--- WHAT IS NEEDED ---
Only the lines from the one containing "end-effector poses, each" through the one containing "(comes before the" should be printed, exactly as they appear below, with both ends included.

--- SOURCE DATA ---
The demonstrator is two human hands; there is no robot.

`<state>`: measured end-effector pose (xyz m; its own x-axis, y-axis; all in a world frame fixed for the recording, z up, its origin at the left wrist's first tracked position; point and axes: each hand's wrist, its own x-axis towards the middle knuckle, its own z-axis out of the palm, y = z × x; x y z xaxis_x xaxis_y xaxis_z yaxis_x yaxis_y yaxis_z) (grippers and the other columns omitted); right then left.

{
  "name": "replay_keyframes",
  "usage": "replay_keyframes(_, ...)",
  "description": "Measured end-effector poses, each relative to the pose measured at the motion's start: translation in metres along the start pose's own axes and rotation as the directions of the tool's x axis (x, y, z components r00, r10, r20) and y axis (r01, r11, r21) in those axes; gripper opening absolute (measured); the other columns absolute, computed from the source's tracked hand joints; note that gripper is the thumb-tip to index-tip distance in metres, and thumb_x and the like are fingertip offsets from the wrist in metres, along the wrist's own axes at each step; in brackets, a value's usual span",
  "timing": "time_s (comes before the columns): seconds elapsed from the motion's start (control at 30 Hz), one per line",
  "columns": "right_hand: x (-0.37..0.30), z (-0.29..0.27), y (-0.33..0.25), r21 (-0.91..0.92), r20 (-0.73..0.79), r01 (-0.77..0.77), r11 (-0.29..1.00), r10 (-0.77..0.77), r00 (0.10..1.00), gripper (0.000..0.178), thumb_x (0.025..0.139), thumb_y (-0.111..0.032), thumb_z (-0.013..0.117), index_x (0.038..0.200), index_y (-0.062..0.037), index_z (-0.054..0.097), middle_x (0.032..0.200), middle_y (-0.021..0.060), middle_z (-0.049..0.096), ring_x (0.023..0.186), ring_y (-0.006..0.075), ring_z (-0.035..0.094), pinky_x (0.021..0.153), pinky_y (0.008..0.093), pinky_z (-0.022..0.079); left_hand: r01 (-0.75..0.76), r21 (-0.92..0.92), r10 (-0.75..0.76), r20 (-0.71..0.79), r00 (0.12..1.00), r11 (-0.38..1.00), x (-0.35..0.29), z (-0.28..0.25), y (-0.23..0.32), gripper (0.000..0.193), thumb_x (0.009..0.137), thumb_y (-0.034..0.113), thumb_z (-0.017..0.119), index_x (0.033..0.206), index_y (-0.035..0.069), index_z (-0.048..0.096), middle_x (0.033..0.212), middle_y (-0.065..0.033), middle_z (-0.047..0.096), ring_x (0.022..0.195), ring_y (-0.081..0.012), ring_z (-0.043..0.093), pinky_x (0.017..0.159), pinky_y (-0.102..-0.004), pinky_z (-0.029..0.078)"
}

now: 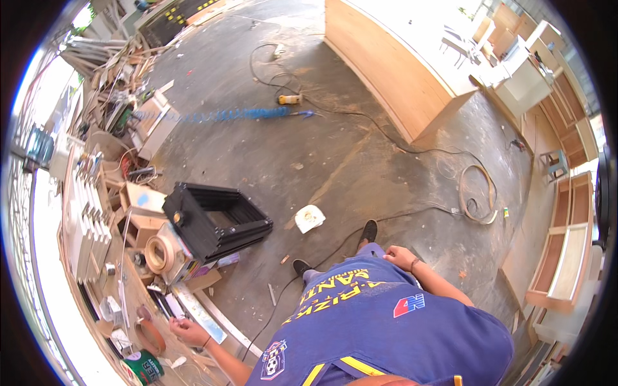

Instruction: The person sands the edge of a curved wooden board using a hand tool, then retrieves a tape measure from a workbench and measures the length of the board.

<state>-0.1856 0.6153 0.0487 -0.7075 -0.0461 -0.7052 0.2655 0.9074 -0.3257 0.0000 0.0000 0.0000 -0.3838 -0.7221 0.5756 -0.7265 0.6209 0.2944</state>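
My left hand (189,332) reaches over a cluttered workbench on the left, its fingers drawn together. Whether anything small is between the fingertips I cannot make out. Just beyond that hand lie pale strips (172,305) and a white-and-blue panel (205,320); a brown ring of belt-like material (149,336) and a green can (143,368) are closer to me. My right hand (400,257) hangs beside my thigh, fingers loosely apart, with nothing visible in it. A black slatted frame (222,222) stands at the bench's far end, away from both hands.
A white lump-like object (309,219) lies on the floor ahead. A dark cable (412,211) crosses by my feet to a coiled hose (477,193). Further off are a yellow power tool (290,100), a long wooden panel (393,71) and scrap wood (106,71). Cabinet frames (565,241) stand right.
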Motion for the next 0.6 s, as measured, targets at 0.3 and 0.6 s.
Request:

--- EXERCISE SOLUTION ---
  "description": "Measured end-effector poses, each relative to the pose measured at the motion's start: translation in metres along the start pose's own axes and rotation as the directions of the tool's x axis (x, y, z components r00, r10, r20) and y axis (r01, r11, r21) in those axes; gripper opening absolute (measured); the other columns absolute, computed from the source's tracked hand joints; note that gripper is the thumb-tip to index-tip distance in metres, and thumb_x and the like are fingertip offsets from the wrist in metres, along the wrist's own axes at each step; in brackets, a value's usual span",
  "timing": "time_s (comes before the columns): seconds elapsed from the motion's start (control at 30 Hz), one per line",

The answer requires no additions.